09 February 2005

Hey, Big Spender!

      Slate's Stephen Metcalf, in a review of the latest biography of Stephen Spender, dares to wonder why the biographer chomps at the bit when it comes to assessing the quality of Spender's poetry. There's a touch of frustration in his tone, a tone that gets the better of Metcalf as he proceeds-- oh, p'shaw, the irony!-- to avoid entirely the question himself.  
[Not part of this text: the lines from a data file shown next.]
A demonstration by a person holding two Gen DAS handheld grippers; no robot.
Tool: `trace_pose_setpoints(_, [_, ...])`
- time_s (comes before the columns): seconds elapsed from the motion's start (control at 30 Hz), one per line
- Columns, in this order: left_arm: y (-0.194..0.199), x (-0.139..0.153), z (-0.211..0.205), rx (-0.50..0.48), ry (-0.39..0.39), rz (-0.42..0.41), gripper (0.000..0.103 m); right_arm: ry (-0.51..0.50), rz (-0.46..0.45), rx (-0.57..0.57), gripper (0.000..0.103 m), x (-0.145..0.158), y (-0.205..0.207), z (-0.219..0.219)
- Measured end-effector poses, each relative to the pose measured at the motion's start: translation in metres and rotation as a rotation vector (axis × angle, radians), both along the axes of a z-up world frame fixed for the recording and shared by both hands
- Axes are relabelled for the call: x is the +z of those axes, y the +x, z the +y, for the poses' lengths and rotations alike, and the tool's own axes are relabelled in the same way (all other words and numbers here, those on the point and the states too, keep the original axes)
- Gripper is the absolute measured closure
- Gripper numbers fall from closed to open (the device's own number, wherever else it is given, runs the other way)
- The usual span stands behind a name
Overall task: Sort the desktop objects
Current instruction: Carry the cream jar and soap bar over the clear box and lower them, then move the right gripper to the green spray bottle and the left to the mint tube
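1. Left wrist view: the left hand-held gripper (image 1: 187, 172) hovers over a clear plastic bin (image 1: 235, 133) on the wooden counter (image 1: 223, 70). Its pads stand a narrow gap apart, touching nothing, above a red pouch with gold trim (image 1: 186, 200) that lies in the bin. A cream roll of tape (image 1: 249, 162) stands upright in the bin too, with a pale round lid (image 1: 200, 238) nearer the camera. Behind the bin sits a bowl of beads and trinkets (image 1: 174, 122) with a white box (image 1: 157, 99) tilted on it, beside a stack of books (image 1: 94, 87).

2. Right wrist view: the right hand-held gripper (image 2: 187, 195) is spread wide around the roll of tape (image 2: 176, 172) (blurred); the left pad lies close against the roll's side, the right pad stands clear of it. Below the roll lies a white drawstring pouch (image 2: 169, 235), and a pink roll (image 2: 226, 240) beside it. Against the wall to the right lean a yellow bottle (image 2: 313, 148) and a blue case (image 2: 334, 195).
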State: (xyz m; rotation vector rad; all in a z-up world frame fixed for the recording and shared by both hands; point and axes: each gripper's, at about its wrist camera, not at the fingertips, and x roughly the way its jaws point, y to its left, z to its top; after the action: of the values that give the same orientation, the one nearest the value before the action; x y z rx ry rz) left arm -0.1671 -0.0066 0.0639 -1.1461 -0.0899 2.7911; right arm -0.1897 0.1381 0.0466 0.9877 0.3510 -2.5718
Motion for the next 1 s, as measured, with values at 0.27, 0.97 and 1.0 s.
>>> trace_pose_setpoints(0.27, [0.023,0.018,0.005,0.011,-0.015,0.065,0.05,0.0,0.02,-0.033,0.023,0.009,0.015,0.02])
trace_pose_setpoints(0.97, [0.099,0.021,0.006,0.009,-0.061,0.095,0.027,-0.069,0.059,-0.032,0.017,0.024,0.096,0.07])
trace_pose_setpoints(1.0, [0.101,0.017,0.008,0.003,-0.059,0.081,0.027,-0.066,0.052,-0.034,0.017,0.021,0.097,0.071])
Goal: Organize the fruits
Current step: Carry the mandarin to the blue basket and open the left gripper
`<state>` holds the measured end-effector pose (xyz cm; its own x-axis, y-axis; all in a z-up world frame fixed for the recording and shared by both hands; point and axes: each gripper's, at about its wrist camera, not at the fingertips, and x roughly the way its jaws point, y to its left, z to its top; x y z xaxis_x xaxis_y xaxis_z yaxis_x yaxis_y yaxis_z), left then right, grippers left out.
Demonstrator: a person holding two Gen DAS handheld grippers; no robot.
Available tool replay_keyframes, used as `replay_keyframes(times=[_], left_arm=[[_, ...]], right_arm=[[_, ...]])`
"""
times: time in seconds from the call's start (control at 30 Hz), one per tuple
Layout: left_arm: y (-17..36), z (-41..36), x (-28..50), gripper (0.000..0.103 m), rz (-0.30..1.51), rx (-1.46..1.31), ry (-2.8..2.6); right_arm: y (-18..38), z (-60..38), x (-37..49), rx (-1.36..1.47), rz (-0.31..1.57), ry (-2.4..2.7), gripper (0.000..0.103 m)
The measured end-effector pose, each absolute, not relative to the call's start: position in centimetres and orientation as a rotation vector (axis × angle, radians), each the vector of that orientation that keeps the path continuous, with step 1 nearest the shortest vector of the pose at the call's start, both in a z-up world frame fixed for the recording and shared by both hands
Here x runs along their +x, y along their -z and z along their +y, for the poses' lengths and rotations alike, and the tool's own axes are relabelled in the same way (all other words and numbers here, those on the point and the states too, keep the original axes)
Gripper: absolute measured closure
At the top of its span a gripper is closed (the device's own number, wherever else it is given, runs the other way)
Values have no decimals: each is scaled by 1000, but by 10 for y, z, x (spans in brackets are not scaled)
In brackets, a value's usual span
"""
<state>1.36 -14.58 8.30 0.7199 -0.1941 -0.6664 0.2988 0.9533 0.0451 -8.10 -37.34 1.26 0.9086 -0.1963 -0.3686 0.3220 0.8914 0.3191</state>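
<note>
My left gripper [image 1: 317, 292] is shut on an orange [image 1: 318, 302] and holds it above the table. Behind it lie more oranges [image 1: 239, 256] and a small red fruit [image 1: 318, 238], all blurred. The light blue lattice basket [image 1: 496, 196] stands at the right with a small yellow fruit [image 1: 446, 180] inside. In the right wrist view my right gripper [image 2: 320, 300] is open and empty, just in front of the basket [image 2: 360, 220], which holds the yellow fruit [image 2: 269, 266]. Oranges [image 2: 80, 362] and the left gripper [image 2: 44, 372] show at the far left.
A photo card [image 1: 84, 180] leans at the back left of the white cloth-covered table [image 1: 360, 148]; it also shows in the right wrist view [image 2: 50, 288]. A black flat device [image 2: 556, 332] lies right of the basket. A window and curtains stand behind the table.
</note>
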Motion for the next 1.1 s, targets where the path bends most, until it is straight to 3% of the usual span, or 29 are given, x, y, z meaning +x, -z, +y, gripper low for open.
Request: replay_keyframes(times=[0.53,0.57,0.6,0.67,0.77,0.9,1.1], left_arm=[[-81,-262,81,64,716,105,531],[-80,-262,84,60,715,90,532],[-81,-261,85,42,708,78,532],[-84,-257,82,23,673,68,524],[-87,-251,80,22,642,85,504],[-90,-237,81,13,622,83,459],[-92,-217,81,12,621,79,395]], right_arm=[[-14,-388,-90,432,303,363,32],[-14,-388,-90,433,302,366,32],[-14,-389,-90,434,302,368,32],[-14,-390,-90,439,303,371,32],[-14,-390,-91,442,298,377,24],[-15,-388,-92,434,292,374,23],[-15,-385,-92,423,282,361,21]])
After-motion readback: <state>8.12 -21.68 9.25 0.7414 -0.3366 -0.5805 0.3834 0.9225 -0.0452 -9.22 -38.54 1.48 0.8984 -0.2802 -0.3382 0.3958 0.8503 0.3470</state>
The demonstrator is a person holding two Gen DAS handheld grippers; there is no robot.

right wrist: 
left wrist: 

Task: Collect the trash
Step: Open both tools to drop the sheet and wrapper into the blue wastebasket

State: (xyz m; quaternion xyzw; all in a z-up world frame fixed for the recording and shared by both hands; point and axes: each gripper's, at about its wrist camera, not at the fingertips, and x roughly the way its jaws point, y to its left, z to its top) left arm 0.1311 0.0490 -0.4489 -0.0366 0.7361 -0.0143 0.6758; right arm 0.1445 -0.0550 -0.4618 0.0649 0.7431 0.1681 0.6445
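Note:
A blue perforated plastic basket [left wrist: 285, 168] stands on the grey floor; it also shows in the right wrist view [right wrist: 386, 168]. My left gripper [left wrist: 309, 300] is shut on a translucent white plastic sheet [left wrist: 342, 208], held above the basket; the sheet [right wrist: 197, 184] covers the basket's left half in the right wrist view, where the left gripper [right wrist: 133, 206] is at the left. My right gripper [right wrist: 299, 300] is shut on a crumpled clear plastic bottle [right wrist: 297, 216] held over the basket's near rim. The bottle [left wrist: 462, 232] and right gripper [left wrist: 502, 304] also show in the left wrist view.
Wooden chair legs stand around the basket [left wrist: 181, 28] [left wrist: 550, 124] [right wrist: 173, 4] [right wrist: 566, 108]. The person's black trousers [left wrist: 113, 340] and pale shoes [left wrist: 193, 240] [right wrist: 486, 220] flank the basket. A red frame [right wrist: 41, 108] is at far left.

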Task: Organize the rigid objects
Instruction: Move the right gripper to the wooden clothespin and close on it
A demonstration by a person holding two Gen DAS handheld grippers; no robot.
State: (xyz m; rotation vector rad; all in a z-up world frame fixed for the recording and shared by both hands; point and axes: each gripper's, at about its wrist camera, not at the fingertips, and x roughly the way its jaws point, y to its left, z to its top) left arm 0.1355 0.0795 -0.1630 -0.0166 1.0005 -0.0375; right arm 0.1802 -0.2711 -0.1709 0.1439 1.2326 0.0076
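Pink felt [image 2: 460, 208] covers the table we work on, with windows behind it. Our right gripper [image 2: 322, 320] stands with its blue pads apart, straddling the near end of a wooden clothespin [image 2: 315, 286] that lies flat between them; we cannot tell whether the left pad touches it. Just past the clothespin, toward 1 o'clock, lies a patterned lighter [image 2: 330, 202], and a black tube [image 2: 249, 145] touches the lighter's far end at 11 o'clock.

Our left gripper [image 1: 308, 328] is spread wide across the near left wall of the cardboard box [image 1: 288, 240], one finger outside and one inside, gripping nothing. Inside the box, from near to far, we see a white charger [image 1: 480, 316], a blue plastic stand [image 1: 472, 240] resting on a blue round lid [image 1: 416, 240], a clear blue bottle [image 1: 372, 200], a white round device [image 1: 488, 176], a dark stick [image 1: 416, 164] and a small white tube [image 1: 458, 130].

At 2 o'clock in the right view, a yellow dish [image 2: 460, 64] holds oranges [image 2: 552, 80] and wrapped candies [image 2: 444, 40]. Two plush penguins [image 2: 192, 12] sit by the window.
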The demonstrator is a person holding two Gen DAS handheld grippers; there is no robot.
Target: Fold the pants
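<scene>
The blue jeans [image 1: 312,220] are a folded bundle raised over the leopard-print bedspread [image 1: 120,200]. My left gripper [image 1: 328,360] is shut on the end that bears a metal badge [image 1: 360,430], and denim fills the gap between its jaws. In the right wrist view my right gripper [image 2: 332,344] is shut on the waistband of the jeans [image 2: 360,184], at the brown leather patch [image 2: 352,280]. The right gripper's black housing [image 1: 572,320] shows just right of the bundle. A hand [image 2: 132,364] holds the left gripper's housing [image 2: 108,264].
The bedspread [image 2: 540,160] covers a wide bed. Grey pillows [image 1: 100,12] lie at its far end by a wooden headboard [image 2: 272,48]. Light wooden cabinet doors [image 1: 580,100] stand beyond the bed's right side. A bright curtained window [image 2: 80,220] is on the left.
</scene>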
      I never thought Spender a particularly good poet-- his rhythms always seems stilted, his voice awkward, his observations often trite and hackneyed, and some of his lines dreadful ("mourned by scholars who dream of the ghosts of Greek boys" is a particularly bad one). But take a glance about the Net, and you'll find precious little of Spender, even the site with his name devoted not to him but to a trust. So, in a gesture of fairness, this blog would turn your attentions to this poem, which I provide all by its lonesome because the Doc is in no mood to type. But, in the end, one has to wonder: why won't we let him slide away into oblivion, and I think the answer has almost entirely to do with the sustained and rather facile fascination with hangers-on, with Dunstan Ramsays and Bosie Douglases (the first fictional, the second more fictional for having been real). That assessment probably seems horribly churlish, to say nothing of glib. But let's face it: too many, I would say "even" but "especially" in the academy, are less interested in matters of poetry than in matters of gossip and celebrity-- with the academy being particularly interested in skewing (and skewering) figures more than doing genuine criticism. (Gawd forbid.) And for those interests, figures like Spender seem delectable: a life in letters, a legitimate subject for study, and yet, and yet, an awesome backdoor into the world of sneakaboo name-dropping and callous life-judging. Now that's the real stuff. Grumble, grumble, grumble.   And as long as cultural materialism maintains its hold in the academy (though, it should be noted, its grip is loosening somewhat), I don't see any of this changing very fundamentally any time soon. Gar.... But here's a poem of Spender's, offered so you can read it and assess for yourselves. Me, I'm not impressed by it, but, who knows, I could very well be in a minority opinion around here.

Spender
Not Palaces

Not palaces, an era's crown
Where the mind dwells, intrigues, rests;
Architectural gold-leaved flower
From people ordered like a single mind,
I build. This only what I tell:
It is too late for rare accumulation,
For family pride, for beauty's filtered dusts;
I say, stamping the words with emphasis,
Drink from here energy and only energy,
As from the charge of an electric battery
To will this Time's change.
Eye, gazelle, delicate wanderer,
Dinker of horizon's fluid line;
Ear that suspends on a chord
The spirit drinking timelessness;
Touch, love, all senses;
Leave your gardens, your singing feasts,
Your dreams of suns circling before our sun,
Of heaven after our world.
Instead, watch images of flashing glass
That strike the outward sense, the polished will,
Flag of our purpose which the wind engraves.
No spirit seek here rest. But this: No one
Shall hunger: Man shall spend equally,
Our goal which we compel: Man shall be man.

    That programme of the antique Satan
Bristling with guns on the independent page,
With battleship towering from hilly waves:
For what? Drive of a running purpose
Destroying all but its age-long exploiters.
Our programme like this, but opposite,
Death to the killers, bringing light to life.

--- 1933
"As from the electric charge of a battery...." Oh dear.... "That programme of the antique Satan?"   "For what?!?"   The less said, the better, probably.